CSS Responsive Web Design - Videos

    In this Responsive Web Design, we will look at some tricks on how can we create a responsive styling for the HTML5 video elements. In HTML5 the World Wide Web Consortium (W3C) introduced a dedicated <video> element to embed videos on the web-page. In Responsive web-designing, we need to style the <video> element in such a way it looks good on every device.

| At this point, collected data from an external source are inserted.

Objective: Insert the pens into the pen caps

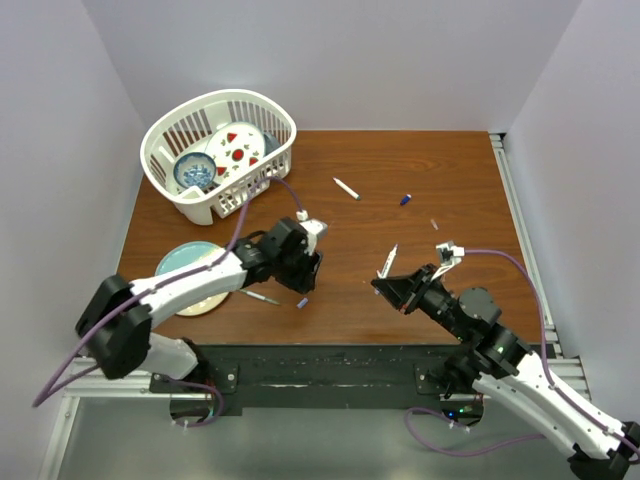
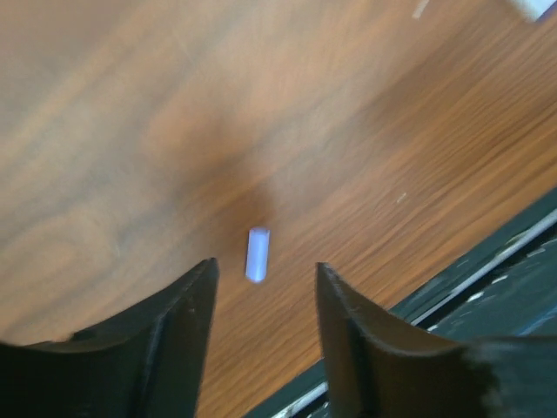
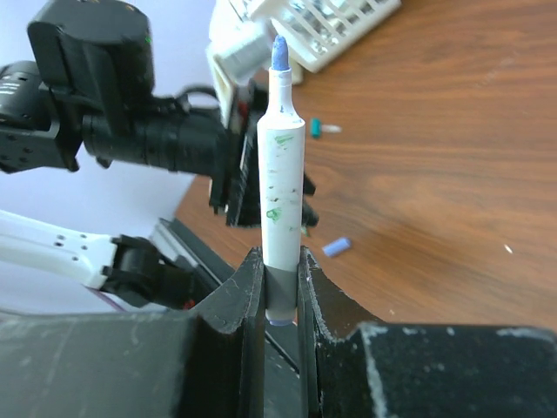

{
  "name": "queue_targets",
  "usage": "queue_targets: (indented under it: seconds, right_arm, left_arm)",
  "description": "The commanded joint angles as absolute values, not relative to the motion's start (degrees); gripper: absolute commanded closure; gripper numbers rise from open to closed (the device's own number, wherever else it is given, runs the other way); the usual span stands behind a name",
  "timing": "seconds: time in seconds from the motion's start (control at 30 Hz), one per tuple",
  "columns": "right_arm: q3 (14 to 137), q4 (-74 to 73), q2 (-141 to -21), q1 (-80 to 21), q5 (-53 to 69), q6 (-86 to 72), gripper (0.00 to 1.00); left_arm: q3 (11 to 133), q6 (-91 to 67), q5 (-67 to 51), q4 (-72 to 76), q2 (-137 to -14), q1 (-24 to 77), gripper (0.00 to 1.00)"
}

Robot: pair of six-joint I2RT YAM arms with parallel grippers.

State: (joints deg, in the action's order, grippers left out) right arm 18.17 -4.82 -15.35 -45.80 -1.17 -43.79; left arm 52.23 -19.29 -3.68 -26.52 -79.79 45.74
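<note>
My right gripper [image 3: 281, 270] is shut on the grey lower end of a white pen [image 3: 283, 174], which stands up from the jaws with its blue tip on top. In the top view this pen [image 1: 388, 262] points away from my right gripper [image 1: 384, 282]. A purple pen cap [image 2: 258, 254] lies on the wood just beyond my left gripper [image 2: 265, 279], whose fingers stand open on either side of it without touching. From above, the same cap [image 1: 301, 303] sits by my left gripper [image 1: 308, 279]. Another pen [image 1: 345, 188] and a blue cap [image 1: 405, 199] lie farther back.
A white basket [image 1: 168, 135] holding dishes stands at the back left. A pale plate [image 1: 190, 262] lies under my left arm, with a thin pen [image 1: 258, 297] beside it. A small piece [image 1: 434, 224] lies right of centre. The table's near edge [image 2: 487, 252] is close to the purple cap.
</note>
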Motion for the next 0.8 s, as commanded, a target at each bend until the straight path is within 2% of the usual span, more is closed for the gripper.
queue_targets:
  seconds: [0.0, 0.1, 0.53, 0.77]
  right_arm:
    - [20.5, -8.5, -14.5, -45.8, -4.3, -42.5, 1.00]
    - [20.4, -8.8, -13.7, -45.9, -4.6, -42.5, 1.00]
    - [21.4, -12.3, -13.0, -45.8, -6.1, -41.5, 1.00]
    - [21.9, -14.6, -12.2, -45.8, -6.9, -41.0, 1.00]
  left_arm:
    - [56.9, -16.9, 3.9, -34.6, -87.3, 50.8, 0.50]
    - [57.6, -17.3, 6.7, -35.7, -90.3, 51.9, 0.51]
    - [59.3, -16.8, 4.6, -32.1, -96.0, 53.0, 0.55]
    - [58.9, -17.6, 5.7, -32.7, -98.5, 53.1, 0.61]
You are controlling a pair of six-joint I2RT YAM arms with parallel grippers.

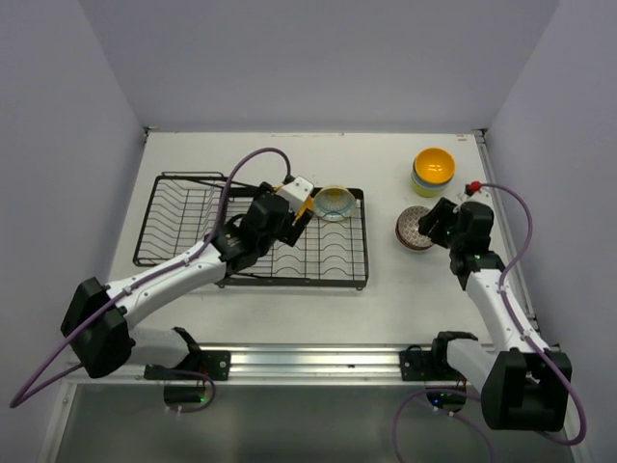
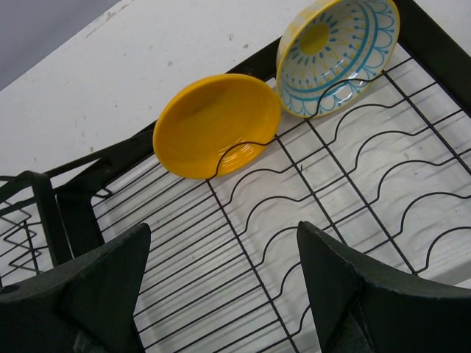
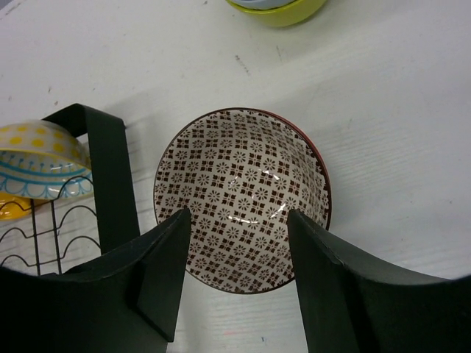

    Setting the Width of <video> Element

    In Responsive web-designing, you should always prefer the relative values to specifies the length related values. Use the % unit to set the width of the video player, so when the browser displays size increases or decreases the video player also scale up and down.

    Example

    <!DOCTYPE html>
    <html>
    <head>
        <title></title>
        <style>
            video {
              width: 100%;
              height: 400px;
          }
        </style>
    </head>
    <body>
     <video width="400" controls>
      <source src="video1.mp4" type="video/mp4">
      Your browser does not support HTML5 video.
    </video>
    </body>
    </html>

    Setting max-width Property

    By setting the width:100%, the <video> will be scaled more than its original size if the browser window display size increases. So, it’s always a good practice to specify max-width:100% instead of width. By specifying the max-width the element only scale up to its original size.

    Example

    <!DOCTYPE html>
    <html>
    <head>
        <title></title>
        <style>
            video {
              max-width: 100%;
              height: 400px;
          }
        </style>
    </head>
    <body>
     <video width="400" controls>
      <source src="video1.mp4" type="video/mp4">
      Your browser does not support HTML5 video.
    </video>
    </body>
    </html>

    Summary

    • In HTML5 we have <video> element to embed a video in our web-page.
    • All the browsers do not support the <video> element.
    • Use the Relative value to set the height and width of the element.
    • Use max-width instead of width when you want to scale up your video section only to its original size.